Stranger: which one what?
You: which one you circled. otherwise, communication breaks down.
Stranger: don't sass me bitch
You: :(
Stranger: did I make you sad?
You: thats what the sad face was for.
Stranger: oh, i wasn't sure if it was a stingray or something
Stranger: they're faces always look like that
Stranger: guy or girl btw?
You: It seems like you know way more about me than I know about you, stranger.
Stranger: I do?
You: so far, you know that I am a TMNT and from the US.

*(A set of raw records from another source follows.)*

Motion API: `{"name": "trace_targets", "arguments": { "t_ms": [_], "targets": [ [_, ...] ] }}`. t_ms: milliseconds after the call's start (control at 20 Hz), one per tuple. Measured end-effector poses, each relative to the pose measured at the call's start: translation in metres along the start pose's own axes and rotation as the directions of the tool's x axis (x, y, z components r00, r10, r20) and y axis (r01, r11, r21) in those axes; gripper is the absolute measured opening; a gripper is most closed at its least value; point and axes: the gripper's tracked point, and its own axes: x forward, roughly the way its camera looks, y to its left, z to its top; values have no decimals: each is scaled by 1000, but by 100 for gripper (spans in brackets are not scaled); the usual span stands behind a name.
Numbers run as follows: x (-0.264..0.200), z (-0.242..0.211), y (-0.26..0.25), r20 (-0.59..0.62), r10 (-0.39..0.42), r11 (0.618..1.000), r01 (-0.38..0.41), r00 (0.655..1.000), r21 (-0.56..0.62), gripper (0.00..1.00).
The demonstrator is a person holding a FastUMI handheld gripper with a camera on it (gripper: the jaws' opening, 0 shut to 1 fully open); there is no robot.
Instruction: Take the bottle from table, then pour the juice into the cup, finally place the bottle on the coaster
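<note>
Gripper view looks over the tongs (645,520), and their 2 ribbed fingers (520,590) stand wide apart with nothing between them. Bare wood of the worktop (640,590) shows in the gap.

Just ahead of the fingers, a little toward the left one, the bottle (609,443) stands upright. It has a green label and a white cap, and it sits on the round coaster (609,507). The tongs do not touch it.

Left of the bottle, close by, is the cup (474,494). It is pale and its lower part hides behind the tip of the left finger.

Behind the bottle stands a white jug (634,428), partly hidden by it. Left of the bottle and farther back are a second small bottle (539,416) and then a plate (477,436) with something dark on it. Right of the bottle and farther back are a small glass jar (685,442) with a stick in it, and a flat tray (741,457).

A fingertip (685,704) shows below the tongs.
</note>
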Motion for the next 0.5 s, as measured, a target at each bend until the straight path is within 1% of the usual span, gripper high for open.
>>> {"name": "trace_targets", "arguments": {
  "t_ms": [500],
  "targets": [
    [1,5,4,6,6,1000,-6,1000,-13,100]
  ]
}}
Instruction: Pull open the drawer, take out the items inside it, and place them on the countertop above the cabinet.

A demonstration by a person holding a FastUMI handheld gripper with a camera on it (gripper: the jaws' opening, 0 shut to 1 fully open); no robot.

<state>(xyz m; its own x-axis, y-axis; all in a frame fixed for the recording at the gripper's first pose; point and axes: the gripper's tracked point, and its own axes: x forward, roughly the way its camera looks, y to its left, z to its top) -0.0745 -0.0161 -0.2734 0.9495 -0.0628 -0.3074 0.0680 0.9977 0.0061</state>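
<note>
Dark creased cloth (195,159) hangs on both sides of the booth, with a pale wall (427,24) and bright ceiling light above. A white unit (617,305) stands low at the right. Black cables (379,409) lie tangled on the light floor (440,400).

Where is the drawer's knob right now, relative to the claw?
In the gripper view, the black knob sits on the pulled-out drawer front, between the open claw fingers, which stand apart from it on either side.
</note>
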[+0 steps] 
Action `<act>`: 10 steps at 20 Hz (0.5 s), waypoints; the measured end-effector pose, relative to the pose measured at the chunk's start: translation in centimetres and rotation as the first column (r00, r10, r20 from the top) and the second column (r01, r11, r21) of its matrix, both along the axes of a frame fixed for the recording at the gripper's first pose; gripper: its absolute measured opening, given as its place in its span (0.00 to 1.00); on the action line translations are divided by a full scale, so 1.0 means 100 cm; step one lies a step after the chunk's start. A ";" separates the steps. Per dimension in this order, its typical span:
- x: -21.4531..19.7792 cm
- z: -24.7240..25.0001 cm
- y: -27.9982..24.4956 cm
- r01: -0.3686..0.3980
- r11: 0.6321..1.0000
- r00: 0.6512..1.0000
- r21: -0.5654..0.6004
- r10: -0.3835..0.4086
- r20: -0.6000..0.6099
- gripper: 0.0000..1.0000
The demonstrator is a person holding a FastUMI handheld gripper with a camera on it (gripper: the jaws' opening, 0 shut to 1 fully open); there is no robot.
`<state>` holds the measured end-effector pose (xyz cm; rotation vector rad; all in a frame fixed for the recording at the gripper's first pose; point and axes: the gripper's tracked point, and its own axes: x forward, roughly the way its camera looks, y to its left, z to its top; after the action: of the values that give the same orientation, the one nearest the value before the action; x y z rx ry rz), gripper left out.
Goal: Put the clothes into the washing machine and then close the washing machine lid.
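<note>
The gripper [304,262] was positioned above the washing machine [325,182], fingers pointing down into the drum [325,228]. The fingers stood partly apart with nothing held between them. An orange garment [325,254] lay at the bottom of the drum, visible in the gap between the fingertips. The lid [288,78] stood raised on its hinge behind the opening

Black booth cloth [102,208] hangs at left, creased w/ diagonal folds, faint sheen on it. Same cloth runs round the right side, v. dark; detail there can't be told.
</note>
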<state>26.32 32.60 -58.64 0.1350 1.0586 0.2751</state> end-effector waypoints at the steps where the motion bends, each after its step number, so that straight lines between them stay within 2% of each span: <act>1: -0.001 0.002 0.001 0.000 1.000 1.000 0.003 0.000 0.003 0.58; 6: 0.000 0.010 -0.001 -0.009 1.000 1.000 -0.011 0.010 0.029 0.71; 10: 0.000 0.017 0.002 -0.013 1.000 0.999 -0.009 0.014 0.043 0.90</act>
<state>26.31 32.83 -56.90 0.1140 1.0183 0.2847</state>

You: I don't even know if you like Americans, or why I'm your bitch.
Stranger: oh very true
Stranger: you aren't my bitch and I am American myself
Stranger: I just throw the word bitch around because I like the sound
You: from where?
Stranger: north america
You: ahh, US is in North America. I remember that.
Stranger: oh good
Stranger: i was gonna copy and paste the wiki but east coast
You: which one of those states that are united are you from?
Stranger: massamachusetts
You: holy crap that looks like it was spelled wrong.
Stranger: it is
You: grab my pocket, bitch.
Stranger: what's in it?
You: they say that in prison, just sounds cool.
You: like I own you AND I get to say bitch.
Stranger: oooh, pocket probably mean rectum
You: probably.
Stranger: it's like a flesh pocket
Stranger: normal people put cigarettes in their pockets
Stranger: hense... grab my pocket bitch
Stranger: i like it
You: so, would you put cigarettes in your rectum?
Stranger: if i was in prison probably
You: they say people do a lot of odd things in prison.
Stranger: very true
Stranger: alright mr/ms stranger
Stranger: i have to go home because I have a hockey game soon
You: a Mass hockey game?
You: I'm a boy, seems pretty important question of yours.
Stranger: it's on a "dek" surface, just a small town league
You: have you knocked anyone's teeth out?
Stranger: i asked it once, how does that qualify it as more important than any of the other questions
Stranger: once or twice
Stranger: but they returned the favor
Stranger: peace out cubscout.
You: well twice, so it is the most important question you asked.
Your conversational partner has disconnected.